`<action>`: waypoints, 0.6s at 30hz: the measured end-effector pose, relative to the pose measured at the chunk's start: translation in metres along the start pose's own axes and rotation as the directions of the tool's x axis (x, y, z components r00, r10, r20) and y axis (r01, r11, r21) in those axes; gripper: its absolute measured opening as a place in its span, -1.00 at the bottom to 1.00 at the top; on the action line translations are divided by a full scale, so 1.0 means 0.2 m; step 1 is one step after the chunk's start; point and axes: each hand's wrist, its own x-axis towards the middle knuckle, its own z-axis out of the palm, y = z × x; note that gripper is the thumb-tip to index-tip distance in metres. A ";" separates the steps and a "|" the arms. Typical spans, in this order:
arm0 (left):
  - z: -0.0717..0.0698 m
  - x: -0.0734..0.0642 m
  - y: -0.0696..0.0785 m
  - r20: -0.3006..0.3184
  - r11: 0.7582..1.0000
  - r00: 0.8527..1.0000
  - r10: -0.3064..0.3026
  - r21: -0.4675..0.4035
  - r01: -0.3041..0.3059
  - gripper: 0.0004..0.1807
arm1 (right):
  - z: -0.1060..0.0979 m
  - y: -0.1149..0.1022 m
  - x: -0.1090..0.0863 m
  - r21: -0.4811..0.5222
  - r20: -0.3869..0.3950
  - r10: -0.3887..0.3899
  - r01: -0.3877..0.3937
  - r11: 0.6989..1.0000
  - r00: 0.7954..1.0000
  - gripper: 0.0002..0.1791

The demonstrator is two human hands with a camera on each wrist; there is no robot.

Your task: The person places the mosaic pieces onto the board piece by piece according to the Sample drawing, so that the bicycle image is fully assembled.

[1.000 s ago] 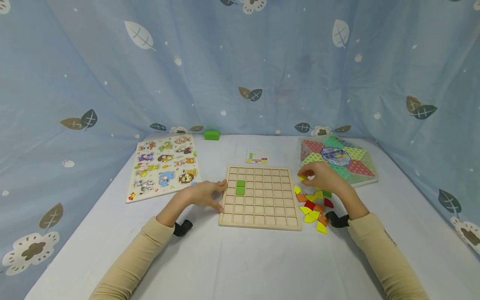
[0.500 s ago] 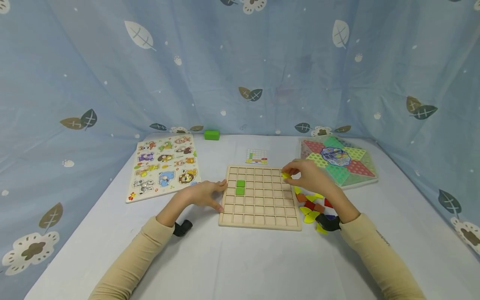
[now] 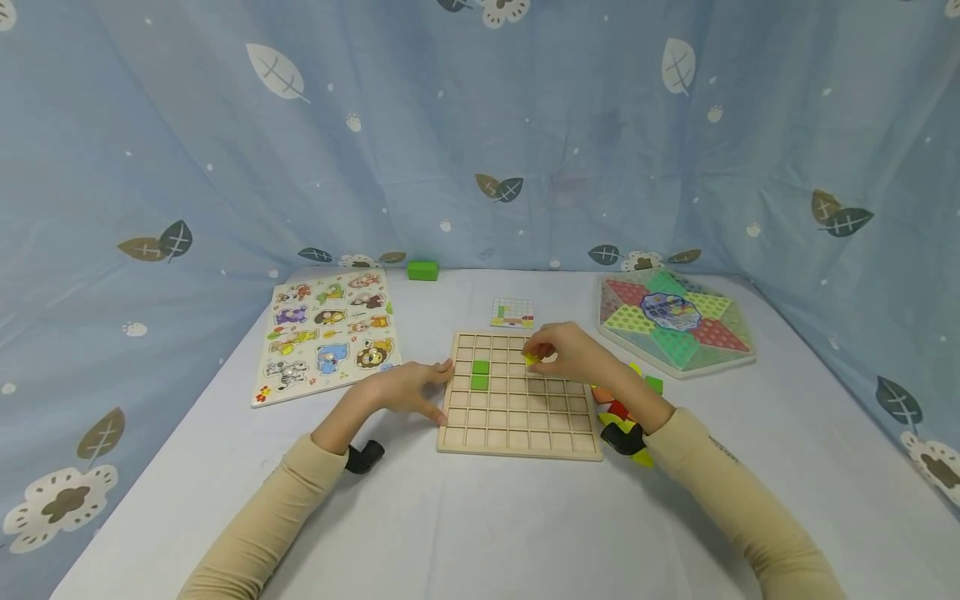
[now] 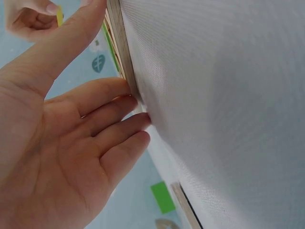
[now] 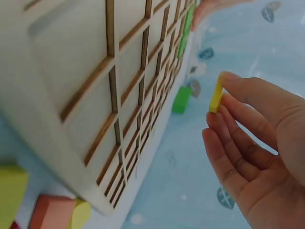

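Observation:
A square wooden grid board (image 3: 517, 421) lies on the white table, with two green square tiles (image 3: 480, 375) set in neighbouring cells near its left side. My right hand (image 3: 572, 354) is above the board's upper part. It pinches a thin yellow tile (image 5: 217, 95) between thumb and fingertips, seen edge-on in the right wrist view. My left hand (image 3: 405, 389) stays at the board's left edge, thumb and fingers spread and fairly straight. In the left wrist view its fingertips (image 4: 138, 119) touch the board's side edge.
Loose yellow, orange, red and green tiles (image 3: 617, 410) lie right of the board, partly hidden by the right forearm. A small pattern card (image 3: 513, 312) lies behind it. Around stand an animal peg puzzle (image 3: 326, 333), a green block (image 3: 423, 271) and a star-patterned game board (image 3: 675, 321).
My right hand has moved left from the loose tiles, across the board's right edge to above its upper middle, carrying the yellow tile. The left hand has not moved.

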 end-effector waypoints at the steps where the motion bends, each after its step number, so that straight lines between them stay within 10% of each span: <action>1: 0.00 0.00 0.00 0.000 1.000 1.000 0.003 0.001 -0.003 0.02 | 0.01 0.00 0.01 0.003 0.006 -0.012 0.012 1.000 1.000 -0.77; 18: 0.00 0.01 -0.01 0.006 1.000 1.000 0.004 0.012 -0.004 0.03 | 0.16 0.01 0.23 0.006 0.112 -0.017 0.016 1.000 0.994 -0.81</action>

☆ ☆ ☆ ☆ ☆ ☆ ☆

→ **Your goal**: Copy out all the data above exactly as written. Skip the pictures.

→ **Response for this exercise**:
`<action>`: waypoints, 0.6s at 30hz: the measured end-effector pose, relative to the pose measured at the chunk's start: translation in metres along the start pose's own axes and rotation as the directions of the tool's x axis (x, y, z components r00, r10, r20) and y axis (r01, r11, r21) in those axes; gripper: its absolute measured opening as a place in its span, -1.00 at the bottom to 1.00 at the top; on the action line translations are divided by a full scale, so 1.0 means 0.2 m; step 1 is one step after the chunk's start; point and axes: each hand's wrist, its own x-axis towards the middle knuckle, its own z-axis out of the palm, y = z × x; note that gripper is the thumb-tip to index-tip distance in metres. A ";" separates the steps and a "|" the arms. Typical spans, in this order:
arm0 (left):
  - z: -0.0717..0.0698 m
  - x: -0.0734..0.0642 m
  - y: -0.0696..0.0785 m
  - r20: -0.3006..0.3184
  - r11: 0.7582..1.0000
  - r00: 0.8527..1.0000
  - r10: -0.3064..0.3026
  - r21: -0.4675..0.4035
  - r01: -0.3041..0.3059
  - gripper: 0.0004..0.1807
arm1 (right):
  - z: -0.1060..0.0979 m
  - y: -0.1149..0.1022 m
  - x: -0.1090..0.0863 m
  - r21: -0.4811..0.5222
  - r20: -0.3869..0.3950
  - r10: -0.3887..0.3899
  - r01: -0.3877..0.3937
  - r11: 0.6989..1.0000
  - r00: 0.7954..1.0000
  - gripper: 0.0002..0.1791

The demonstrator is two human hands with a camera on each wrist; there is no robot.

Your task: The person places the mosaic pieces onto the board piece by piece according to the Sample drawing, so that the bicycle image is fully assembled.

[1.000 s ago] 
[0.500 s ago] 
[now] 
[now] 
[now] 

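Observation:
A square wooden grid board (image 3: 517, 421) lies on the white table, with two green square tiles (image 3: 480, 375) set in neighbouring cells near its left side. My right hand (image 3: 572, 354) is above the board's upper part. It pinches a thin yellow tile (image 5: 217, 95) between thumb and fingertips, seen edge-on in the right wrist view. My left hand (image 3: 405, 389) stays at the board's left edge, thumb and fingers spread and fairly straight. In the left wrist view its fingertips (image 4: 138, 119) touch the board's side edge.
Loose yellow, orange, red and green tiles (image 3: 617, 410) lie right of the board, partly hidden by the right forearm. A small pattern card (image 3: 513, 312) lies behind it. Around stand an animal peg puzzle (image 3: 326, 333), a green block (image 3: 423, 271) and a star-patterned game board (image 3: 675, 321).
My right hand has moved left from the loose tiles, across the board's right edge to above its upper middle, carrying the yellow tile. The left hand has not moved.
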
 end-effector waypoints at the steps where the motion bends, each after its step number, so that straight lines between them stay within 10% of each span: <action>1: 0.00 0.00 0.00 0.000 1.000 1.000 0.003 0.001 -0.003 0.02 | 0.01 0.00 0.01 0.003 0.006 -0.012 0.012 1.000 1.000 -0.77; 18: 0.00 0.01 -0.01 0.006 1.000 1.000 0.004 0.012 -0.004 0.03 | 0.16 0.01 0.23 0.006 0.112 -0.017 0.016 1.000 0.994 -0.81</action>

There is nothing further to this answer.